Second, in the Weatherston trial, it’s my understanding that both the defence and prosecution agree on the main facts as to what happened. Whilst I haven’t read all blog comments on the matter, I have not seen facts being altered.
How then is a discussion on the case in the blogosphere going to create a “real risk” that Weatherston will be prejudiced? That will only apply if jurors ignore the judge’s advice, have the inclination and know-how to find the particular blogs in question, and then disregard the evidence they’ve seen and heard in favour of “hang ’em high” comments they’ve read on a blog. I don’t think that seriously constitiutes a real risk of prejudice in this case.

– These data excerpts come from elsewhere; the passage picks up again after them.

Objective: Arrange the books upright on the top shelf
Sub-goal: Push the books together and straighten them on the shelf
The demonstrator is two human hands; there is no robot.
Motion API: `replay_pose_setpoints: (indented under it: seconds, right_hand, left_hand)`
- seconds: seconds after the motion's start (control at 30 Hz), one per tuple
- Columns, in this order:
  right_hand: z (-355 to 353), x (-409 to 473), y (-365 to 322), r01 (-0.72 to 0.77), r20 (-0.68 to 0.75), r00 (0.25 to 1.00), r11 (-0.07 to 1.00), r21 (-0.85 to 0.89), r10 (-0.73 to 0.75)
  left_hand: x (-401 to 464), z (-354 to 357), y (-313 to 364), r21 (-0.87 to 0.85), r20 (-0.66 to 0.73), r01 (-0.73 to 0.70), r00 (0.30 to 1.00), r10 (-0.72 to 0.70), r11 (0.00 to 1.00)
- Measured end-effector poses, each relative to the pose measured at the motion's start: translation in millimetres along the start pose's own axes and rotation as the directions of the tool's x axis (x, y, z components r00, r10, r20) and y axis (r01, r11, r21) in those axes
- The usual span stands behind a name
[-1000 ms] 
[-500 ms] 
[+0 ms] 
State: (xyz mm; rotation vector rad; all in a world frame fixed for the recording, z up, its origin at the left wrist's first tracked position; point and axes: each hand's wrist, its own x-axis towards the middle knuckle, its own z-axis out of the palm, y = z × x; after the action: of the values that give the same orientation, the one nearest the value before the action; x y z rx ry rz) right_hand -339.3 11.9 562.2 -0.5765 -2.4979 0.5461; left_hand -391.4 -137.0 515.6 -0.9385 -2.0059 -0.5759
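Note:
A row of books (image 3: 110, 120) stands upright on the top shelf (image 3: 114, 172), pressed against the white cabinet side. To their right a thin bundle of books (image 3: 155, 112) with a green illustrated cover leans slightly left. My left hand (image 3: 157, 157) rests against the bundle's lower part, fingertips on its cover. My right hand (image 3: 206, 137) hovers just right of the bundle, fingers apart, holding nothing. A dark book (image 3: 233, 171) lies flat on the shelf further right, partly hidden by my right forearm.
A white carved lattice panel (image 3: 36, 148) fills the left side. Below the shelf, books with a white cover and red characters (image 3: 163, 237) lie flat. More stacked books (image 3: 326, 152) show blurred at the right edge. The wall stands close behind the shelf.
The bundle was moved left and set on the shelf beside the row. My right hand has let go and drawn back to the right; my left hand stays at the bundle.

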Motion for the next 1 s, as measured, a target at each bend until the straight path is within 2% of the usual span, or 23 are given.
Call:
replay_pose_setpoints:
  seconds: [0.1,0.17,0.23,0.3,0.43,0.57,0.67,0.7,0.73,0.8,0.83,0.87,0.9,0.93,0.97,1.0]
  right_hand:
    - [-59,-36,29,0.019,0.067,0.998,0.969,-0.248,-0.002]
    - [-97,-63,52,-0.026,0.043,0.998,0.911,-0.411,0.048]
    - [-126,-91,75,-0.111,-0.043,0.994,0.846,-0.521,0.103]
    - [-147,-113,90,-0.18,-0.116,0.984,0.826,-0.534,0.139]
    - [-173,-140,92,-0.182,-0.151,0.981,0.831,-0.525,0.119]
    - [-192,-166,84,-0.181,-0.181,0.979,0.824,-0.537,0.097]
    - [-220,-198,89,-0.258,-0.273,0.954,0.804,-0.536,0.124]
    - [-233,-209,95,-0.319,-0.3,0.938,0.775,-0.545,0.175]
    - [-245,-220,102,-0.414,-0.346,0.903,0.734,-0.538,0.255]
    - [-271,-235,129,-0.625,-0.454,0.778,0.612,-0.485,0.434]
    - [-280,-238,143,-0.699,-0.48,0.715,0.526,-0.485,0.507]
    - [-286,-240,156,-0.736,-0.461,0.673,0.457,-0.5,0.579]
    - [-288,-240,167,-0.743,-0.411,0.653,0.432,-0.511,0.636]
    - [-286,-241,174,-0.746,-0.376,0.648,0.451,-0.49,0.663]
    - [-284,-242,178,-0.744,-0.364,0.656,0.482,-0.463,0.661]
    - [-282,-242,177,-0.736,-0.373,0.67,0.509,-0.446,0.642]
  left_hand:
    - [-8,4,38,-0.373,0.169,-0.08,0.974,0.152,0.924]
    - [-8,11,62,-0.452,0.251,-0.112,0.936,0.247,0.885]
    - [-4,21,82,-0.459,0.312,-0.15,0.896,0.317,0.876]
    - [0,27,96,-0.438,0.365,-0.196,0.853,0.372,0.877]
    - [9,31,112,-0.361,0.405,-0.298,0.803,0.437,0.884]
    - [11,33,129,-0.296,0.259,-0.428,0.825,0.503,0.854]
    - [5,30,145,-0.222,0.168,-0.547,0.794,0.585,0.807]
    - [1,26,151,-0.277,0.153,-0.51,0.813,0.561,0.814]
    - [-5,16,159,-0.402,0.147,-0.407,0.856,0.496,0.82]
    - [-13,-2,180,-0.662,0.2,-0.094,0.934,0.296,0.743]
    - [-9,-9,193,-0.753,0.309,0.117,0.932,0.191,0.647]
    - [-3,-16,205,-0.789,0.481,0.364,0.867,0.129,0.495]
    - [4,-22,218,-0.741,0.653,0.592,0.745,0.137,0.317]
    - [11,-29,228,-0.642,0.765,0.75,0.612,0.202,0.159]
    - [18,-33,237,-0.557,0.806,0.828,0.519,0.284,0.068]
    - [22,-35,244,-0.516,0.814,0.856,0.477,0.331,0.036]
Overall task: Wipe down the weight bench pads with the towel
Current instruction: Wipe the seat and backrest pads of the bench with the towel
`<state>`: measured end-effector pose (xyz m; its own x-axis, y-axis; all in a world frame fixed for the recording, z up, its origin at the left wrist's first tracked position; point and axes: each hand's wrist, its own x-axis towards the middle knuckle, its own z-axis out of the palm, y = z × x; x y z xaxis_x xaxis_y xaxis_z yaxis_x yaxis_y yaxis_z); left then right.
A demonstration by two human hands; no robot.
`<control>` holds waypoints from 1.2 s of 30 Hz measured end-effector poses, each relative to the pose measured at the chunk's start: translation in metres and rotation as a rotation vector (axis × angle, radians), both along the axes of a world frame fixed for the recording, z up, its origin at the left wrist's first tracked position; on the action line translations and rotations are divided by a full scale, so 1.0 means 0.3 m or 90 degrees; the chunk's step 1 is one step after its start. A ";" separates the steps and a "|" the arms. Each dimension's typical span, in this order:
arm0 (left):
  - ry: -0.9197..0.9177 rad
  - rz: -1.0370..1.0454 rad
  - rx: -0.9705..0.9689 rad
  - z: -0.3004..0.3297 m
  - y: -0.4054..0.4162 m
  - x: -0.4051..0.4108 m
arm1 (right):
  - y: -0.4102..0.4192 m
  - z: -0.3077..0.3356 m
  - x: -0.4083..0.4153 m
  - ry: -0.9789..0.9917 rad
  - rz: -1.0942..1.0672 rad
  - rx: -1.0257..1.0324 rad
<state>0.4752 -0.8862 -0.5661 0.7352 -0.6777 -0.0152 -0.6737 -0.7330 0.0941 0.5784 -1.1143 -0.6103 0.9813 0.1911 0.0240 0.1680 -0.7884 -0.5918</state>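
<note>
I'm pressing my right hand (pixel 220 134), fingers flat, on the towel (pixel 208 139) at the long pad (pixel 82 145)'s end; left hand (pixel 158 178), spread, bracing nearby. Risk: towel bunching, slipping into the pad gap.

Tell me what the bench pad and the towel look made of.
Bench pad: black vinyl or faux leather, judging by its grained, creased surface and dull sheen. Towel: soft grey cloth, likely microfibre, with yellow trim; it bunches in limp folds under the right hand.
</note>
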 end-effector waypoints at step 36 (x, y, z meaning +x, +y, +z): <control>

By the way, I note that another murder case recently concluded where the accused was acquitted of murder but was found guilty of manslaughter. The family of the victim has expressed outrage at the jury’s verdict. Furthermore, it’s prompted the Deputy President of the Law Commission, Warren Young, to say that the law on provocation should be repealed. Young was quoted as saying (to the effect) that a reasonable person doesn’t lose control and kill, so the law was a nonsense. Now that sort of comment runs a real risk of prejuducing the Weatherston trial! Should the Solicitor-General be investigating Young’s comments?
July 12th, 2009 at 10:58 am
Dr Young made his comments on the TV1’s 6 o’clock news and they can be found here:
http://tvnz.co.nz/national-news/provocation-dr-warren-young-talks-tvnz-news-8-4-23-2838421/video
July 12th, 2009 at 2:21 pm
Yes, jurors are told only to focus on the evidence before them, and sometimes they’re specifically told not to go online. It’s becoming increasingly apparent that many of them ignore these directions. How exactly is the court to find out about this?

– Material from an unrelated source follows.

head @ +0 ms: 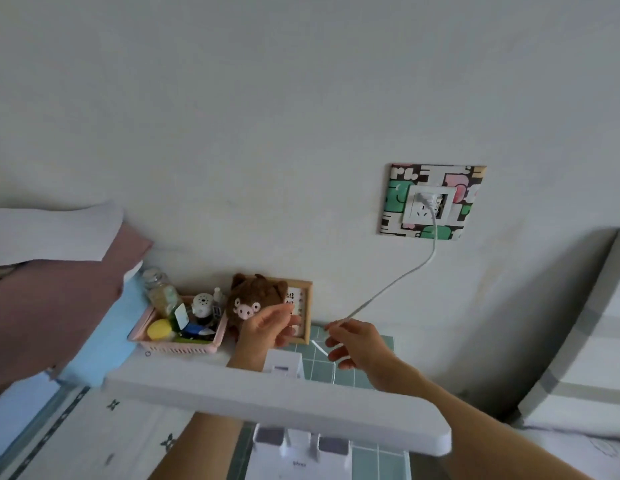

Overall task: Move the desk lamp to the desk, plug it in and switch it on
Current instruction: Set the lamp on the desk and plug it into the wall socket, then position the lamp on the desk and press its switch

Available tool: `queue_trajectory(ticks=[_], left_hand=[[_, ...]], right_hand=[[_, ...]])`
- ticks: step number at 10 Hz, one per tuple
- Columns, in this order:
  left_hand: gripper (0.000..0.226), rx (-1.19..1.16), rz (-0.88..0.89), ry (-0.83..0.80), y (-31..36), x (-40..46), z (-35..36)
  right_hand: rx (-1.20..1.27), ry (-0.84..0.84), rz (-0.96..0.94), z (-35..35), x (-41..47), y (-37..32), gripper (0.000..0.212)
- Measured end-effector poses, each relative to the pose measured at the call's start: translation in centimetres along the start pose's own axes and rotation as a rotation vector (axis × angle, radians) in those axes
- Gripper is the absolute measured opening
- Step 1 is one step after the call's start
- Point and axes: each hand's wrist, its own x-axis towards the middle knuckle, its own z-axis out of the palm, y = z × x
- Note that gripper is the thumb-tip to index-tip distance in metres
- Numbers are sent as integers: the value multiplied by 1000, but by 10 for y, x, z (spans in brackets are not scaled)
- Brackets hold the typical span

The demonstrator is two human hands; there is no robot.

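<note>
The white desk lamp stands on the green grid mat (pixel 371 348) of the desk. Its long bar head (pixel 267 400) crosses the foreground above its base (pixel 298 455). The lamp's white cable (pixel 405 275) runs up the wall to a plug (pixel 428 199) seated in the wall socket (pixel 419 213). My right hand (pixel 357 344) pinches the cable's lower stretch above the mat. My left hand (pixel 267 327) hovers beside it in front of the plush pig, fingers loosely apart, with nothing visible in it; the lamp head hides my left forearm.
A pink basket (pixel 177 346) of bottles and small items, a brown plush pig (pixel 255 299) and a wooden frame (pixel 307 306) line the wall behind the lamp. Folded pink and white cloth (pixel 52 299) lies at left. A striped cushion (pixel 585 341) leans at right.
</note>
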Motion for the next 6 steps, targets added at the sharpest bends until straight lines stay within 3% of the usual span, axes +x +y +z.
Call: queue_trajectory(ticks=[1,2,3,4,5,6], left_hand=[[30,125,-96,159,-34,3,-35],[49,-79,-369,-944,-98,20,-91],[42,-549,-477,-913,-88,-21,-77],[24,-210,-377,267,-49,-85,-11],[10,-136,-132,644,-58,-114,12],[17,-188,-134,688,-70,-134,30]], right_hand=[[22,-54,46,1,-4,4,15],[-31,-64,43,1,-5,11,13],[-125,-88,-22,-6,-8,22,19],[-92,-147,23,-17,-17,37,15],[-118,-197,90,-23,-27,54,20],[-189,-199,97,-30,-38,68,19]])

I don’t know whether anyone has misstated facts or blogged on suppressed information. I’ve just said that if they have, there’s a greater chance of prejudice to the trial.
But that doesn’t mean there’s no risk at all to say (pretty forcefully, as some are doing) that the jury should find CW guilty of murder. How would you feel if you were a defendant, and there was a chorus of bloggers calling on the jury to convict? Unconcerned – because they were given a warning not to look at it, or becuase they can be relied on to make up their own minds? I don’t think so. There is some research to suggest that juries want to be seen to be making decisions that are consistent with community attitudes. If there’s a volley of views, strongly biased one way, on well-read websites, that starts to come close to the sort of real risk that the law of contempt is supposed to guard against.
I don’t want to overstate the risk. There’s also evidence that when jurors do look at the news coverage (against judges’ instructions) they simply laugh about the ignorance of the coverage. And there seems to be a widely held belief that jurors can focus on the matter at hand and reach impartial decisions despite a bit of prejudicial publicity. You’re right that they may well not take much notice of rants on some blogs, even if they read them at all.
You raise a very interesting question about what I’d call contempt by a sidewind (ie publicity given to apparently unrelated matters that may sway a jury in a particular trial. Another example might be a barrage of extremely emotional and negative publicity given to a child abuse case when a jury was sitting on an entirely different child abuse case). This has been identified in the overseas research on contempt, but I’ve never seen any NZ court address the issue. It’s a bit of a blind spot.